In my PLCs we do a lot of teacher coaching. I was trained as a coach last year at iFLT (International Forum for Language Teaching) in Denver. It was a great experience, and I'll be going to the training again this summer when iFLT is held in Cincinnati.
Basically our set up is: One teacher, one coach, a row of chairs for 'students'(other teachers usually) and a row of observers. Teachers teach, students are the most perfect angels that they can be and are focused on learning, and the observers watch the teacher interact with the students.
If you ask any teacher coach they'll tell you that the person who gains the most out of a coaching session isn't the teacher, it's not even the students. It's the observers. During our debriefing we ask the questions: "how did the teacher connect with students? How did they make language comprehensible?" In our coaching model we focus solely on the positive. The teacher already knows what didn't work while they were teaching, and the observers aren't going to take anything to their classroom that they thought the teacher did poorly.
Our goal is to get this brave teacher, who got in front of (unknown) peers and taught, to keep doing the great things they are already doing. As teachers we typically critique ourselves pretty harshly, and we tend to focus on that. Having an outside person tell you what you are doing well is such a revitalizing experience.

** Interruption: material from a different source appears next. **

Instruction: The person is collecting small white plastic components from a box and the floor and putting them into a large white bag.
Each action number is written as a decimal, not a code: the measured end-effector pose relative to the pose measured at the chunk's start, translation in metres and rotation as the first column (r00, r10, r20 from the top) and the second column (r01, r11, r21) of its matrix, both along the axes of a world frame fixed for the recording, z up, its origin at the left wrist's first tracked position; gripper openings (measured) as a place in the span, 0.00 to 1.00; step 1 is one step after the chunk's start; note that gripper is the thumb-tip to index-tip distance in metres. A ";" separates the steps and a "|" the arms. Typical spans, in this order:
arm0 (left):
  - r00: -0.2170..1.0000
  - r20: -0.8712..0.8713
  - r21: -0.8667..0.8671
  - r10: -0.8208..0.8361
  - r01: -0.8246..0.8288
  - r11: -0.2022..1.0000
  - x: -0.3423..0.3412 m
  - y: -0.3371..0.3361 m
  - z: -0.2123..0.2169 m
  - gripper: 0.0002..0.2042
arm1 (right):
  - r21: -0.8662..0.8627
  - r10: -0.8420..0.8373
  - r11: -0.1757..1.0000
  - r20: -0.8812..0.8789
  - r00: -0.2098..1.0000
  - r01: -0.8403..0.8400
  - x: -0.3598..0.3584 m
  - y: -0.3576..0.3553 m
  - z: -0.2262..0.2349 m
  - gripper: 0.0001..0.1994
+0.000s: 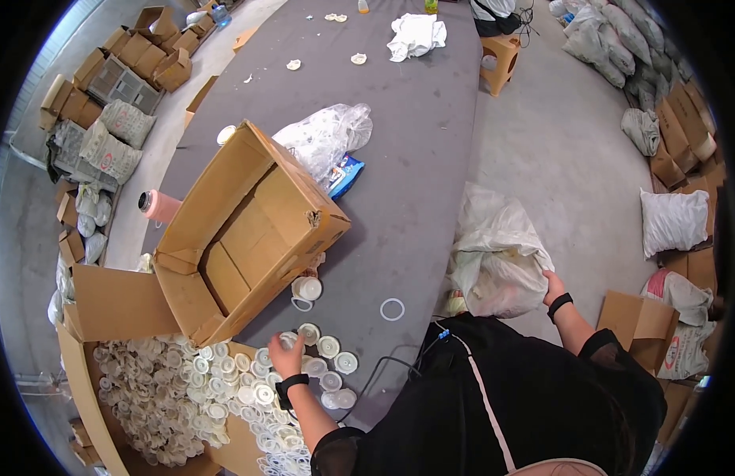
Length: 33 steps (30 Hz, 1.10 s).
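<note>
My left hand (286,358) is at the near edge of the table, its fingers closed round a white plastic cap (288,339). Beside it sit several similar round caps (328,346) on the grey tabletop. A large heap of white caps (157,389) fills an open cardboard box to the left of this hand. Off the table's right side, my right hand (553,289) grips the rim of a whitish plastic sack (502,238). The sack's mouth gapes toward me; what lies inside is hard to make out.
An empty cardboard carton (252,238) lies tilted on the table (415,159), by a clear plastic bag (328,131), a blue packet (345,176) and a pink bottle (159,206). One white ring (392,309) lies nearer me. A stool (500,63) stands beyond. Sacks and boxes line both sides.
</note>
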<state>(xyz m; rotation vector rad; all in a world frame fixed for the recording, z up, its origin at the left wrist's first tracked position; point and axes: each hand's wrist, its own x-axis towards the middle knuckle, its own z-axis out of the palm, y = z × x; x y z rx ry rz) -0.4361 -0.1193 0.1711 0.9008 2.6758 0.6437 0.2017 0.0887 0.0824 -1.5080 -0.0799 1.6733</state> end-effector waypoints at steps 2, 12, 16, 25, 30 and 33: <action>0.998 -0.046 -0.058 -0.040 0.037 0.998 0.007 0.009 -0.003 0.28 | 0.005 0.006 1.000 0.010 1.000 -0.006 0.001 0.000 -0.002 0.20; 0.969 -0.151 -0.402 -0.195 0.120 0.908 0.024 0.035 -0.008 0.29 | 0.009 -0.050 0.999 -0.057 0.997 0.050 0.007 -0.014 -0.012 0.20; 0.923 -0.264 -0.303 -0.279 0.195 0.933 0.027 0.017 -0.014 0.28 | 0.047 -0.037 0.998 -0.044 0.998 0.039 0.013 -0.021 -0.019 0.21; 0.700 0.714 0.556 0.014 -0.579 0.597 0.029 0.006 -0.014 0.21 | -0.015 -0.068 0.998 0.030 0.997 0.068 0.014 -0.018 -0.016 0.20; 0.282 0.756 0.529 -0.591 -0.795 0.297 0.046 -0.007 -0.006 0.27 | 0.027 -0.052 0.998 -0.027 0.998 0.053 0.009 -0.018 -0.015 0.20; 0.212 0.616 0.521 -0.759 -0.832 0.190 0.058 -0.001 0.011 0.29 | 0.020 -0.059 0.998 0.046 0.997 0.058 0.006 -0.016 -0.015 0.20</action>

Recently we've even taken to writing "love letters" to the teachers who demo. One of the observers will write down all the things that the other participants say. It's a nice little thing to keep in your desk and look at when you're feeling overwhelmed.
So what's my point in all this? Have an open door policy. Let your colleagues observe you, and go observe your colleagues. Let them know what they are doing great so that we can get everyone working on doing more of the great things they are already doing.